Column values in DBIC are kept in a hash - this means that a column can have some defined value, have undefined value or can be completely non-existent - and DBIC interprets all of those states differently. When $row->some_relation is called and ->some_relation uses a foreign key column that is non-existent then the result is currently random (and in the future most probably an exception will be raised).


When this can happen? When you create a row and don't provide the value for the column (or if you retrieve the row from the database and explicitelly omit the column). For example if you do
$cd = $cd_rs->create( { name => "Cisza" } )
(or $cd = $cd_rs->new...). Now the 'artist' column in $cd is non-existent and when you try to call $cd->artist it blows up.
In a library where you don't know how a record was created you need to check first if the relevant columns are loaded before you call a relation on the record.


I thought that a good remedy would be also to always provide undef in the ->create and ->new calls for all the columns that we don't have values for, but allegedly this is not a good strategy (don't ask me why).

5 comments:

Anonymous said...

I made the switch to DBIx::Class for a refactoring project where the old code was using raw sql all over the shop and using a custom db library.

It's both easier to use and more efficient, and I'm happy to drop down to SQL - it's just a matter of grabbing the schema object and calling a search against a resultset, or grabbing a db handle if you need to do something directly.

I still miss CDBI's ability to add custom sql more easily - DBIx::Class requires subclassing, where as CDBI allowed you to specify a named query for a relation, search or even store/retrieve.
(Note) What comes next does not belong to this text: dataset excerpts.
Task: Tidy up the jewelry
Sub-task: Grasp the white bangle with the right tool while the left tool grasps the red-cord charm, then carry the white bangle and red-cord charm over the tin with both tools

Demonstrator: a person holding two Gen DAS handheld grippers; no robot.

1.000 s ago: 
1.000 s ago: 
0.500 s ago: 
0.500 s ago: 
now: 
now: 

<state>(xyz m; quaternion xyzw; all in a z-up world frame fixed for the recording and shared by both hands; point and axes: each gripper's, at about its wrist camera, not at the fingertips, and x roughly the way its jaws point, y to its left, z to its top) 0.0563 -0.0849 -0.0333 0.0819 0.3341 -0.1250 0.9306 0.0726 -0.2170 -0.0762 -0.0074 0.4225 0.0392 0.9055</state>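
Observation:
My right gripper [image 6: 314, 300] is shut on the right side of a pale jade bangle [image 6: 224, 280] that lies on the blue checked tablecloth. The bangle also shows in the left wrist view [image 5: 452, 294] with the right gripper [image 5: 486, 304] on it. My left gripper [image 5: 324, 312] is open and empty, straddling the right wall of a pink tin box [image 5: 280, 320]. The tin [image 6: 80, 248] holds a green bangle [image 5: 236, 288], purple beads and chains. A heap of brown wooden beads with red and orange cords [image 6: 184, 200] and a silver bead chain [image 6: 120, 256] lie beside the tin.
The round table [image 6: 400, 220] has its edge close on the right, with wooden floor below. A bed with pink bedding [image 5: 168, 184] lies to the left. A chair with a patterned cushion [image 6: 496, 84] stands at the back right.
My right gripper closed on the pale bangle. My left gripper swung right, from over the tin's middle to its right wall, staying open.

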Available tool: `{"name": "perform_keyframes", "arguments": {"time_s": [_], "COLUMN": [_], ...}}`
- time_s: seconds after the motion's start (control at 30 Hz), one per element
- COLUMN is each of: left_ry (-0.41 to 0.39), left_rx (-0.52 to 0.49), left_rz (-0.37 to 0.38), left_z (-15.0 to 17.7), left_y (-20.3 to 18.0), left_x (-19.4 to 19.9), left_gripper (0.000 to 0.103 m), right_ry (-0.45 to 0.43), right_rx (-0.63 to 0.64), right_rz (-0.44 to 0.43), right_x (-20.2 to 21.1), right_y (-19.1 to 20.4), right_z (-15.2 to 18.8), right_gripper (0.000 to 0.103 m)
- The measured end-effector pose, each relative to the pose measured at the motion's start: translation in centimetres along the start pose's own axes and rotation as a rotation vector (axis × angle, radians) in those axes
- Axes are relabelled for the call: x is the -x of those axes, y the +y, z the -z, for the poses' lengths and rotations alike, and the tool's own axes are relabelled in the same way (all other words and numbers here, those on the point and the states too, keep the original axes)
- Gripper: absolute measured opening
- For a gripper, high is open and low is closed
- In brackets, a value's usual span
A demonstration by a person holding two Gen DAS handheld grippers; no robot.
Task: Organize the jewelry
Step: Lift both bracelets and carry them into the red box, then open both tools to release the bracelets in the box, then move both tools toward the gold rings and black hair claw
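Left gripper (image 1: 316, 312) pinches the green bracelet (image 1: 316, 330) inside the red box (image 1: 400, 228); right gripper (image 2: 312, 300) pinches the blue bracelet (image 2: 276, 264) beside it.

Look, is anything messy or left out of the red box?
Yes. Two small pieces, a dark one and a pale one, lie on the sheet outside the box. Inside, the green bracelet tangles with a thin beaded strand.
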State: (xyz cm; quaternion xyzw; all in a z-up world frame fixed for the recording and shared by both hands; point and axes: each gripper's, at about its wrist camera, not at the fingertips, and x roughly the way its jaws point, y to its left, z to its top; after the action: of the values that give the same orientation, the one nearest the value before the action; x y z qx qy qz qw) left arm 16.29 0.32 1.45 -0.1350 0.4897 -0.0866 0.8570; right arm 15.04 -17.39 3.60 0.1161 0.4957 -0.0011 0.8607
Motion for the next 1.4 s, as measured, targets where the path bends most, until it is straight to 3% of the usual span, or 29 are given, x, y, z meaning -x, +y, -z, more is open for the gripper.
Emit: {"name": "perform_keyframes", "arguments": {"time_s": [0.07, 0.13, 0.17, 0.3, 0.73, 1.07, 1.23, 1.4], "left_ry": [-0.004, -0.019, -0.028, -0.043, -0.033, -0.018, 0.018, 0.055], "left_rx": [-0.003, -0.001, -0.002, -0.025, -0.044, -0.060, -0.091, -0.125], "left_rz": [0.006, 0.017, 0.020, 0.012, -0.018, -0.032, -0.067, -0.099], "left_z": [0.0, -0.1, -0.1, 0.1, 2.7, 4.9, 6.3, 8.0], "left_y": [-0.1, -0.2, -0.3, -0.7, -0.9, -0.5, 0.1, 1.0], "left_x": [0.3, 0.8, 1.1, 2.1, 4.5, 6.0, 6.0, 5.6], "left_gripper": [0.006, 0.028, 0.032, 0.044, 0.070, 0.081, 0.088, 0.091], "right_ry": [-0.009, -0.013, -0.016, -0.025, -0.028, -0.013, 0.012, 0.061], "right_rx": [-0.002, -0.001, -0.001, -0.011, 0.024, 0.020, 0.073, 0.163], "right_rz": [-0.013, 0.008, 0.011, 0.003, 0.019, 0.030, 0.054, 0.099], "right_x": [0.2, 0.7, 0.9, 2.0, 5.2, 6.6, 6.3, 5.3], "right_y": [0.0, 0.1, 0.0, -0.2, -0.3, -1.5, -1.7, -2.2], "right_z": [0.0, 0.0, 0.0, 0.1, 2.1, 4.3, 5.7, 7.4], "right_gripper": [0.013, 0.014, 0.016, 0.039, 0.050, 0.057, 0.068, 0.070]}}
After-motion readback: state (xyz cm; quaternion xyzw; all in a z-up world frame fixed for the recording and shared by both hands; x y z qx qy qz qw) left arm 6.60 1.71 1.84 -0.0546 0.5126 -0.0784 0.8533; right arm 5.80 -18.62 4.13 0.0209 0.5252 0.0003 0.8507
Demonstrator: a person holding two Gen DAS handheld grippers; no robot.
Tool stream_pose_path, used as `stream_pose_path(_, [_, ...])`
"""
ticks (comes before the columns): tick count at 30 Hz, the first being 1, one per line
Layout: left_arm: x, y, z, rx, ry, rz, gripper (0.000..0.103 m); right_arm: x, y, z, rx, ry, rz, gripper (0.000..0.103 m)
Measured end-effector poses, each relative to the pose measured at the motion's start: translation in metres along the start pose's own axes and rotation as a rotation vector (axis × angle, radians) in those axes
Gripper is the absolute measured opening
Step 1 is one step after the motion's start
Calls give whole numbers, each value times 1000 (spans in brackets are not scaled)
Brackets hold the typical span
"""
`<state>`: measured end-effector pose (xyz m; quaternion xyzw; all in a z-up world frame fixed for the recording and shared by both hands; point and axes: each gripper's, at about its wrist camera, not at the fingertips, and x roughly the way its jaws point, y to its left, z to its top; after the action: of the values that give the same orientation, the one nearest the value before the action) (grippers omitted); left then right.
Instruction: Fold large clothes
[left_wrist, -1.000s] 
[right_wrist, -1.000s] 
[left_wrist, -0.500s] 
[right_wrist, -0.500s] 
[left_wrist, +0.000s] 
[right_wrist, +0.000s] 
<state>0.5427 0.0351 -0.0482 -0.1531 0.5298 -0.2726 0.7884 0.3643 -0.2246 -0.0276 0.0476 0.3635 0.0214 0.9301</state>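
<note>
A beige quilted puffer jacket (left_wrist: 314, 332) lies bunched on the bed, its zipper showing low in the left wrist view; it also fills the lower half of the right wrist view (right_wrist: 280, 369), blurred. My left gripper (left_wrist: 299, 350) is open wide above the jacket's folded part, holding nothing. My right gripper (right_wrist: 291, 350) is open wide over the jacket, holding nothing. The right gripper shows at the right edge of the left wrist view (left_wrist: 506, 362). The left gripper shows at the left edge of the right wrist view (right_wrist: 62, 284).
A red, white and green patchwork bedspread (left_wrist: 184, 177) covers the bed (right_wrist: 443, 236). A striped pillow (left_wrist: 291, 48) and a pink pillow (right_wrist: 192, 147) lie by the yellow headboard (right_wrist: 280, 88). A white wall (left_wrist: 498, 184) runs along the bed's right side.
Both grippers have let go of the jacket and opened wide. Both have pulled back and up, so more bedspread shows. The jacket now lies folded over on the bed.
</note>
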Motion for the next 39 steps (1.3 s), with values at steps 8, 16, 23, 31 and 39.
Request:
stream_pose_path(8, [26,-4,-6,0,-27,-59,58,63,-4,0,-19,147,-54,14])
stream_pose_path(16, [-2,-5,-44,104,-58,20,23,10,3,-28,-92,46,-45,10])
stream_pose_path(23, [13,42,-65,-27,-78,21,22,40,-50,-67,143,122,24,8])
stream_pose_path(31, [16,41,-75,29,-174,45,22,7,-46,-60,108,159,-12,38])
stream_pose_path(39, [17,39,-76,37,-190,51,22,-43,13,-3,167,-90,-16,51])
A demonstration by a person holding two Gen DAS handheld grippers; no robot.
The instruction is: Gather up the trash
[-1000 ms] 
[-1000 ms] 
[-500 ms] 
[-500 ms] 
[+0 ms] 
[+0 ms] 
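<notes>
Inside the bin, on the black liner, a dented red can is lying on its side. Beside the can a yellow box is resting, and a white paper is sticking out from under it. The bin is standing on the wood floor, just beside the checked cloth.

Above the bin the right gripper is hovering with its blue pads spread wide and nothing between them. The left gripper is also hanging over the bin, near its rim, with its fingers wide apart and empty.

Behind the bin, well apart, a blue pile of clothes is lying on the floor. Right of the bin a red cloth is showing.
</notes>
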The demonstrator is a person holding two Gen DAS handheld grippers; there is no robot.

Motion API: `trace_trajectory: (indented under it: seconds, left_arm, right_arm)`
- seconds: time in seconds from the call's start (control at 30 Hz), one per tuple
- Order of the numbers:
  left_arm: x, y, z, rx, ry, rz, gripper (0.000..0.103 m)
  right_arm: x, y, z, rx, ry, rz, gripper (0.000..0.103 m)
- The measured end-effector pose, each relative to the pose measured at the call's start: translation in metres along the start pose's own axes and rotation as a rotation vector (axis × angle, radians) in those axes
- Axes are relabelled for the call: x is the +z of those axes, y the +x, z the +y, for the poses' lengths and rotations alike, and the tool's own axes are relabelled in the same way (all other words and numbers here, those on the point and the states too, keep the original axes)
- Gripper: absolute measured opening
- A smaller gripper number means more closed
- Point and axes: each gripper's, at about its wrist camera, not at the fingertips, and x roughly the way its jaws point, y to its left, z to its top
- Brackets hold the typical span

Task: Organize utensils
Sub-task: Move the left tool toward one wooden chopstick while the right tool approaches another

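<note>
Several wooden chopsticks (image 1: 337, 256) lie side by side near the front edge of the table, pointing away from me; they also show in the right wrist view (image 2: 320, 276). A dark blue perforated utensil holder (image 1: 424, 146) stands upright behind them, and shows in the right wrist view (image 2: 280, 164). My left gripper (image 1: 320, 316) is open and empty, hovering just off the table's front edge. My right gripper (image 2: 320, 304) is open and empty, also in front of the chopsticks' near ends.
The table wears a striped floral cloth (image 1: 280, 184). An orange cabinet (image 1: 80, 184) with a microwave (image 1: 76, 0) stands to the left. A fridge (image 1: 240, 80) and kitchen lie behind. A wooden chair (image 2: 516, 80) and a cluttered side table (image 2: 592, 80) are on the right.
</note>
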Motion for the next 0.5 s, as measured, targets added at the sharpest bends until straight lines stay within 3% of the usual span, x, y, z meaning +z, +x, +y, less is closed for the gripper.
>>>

Over all though, I've learnt that even if the ORM can do something, you shouldn't be afraid of doing it yourself.

ivan kurmanov said...

> Column values in DBIC are kept in a hash - this means that a column can have some defined value, have undefined value or can be completely non-existent - and DBIC interprets all of those states differently. When $row->some_relation is called and ->some_relation uses a foreign key column that is non-existent then the result is currently random (and in the future most probably an exception will be raised).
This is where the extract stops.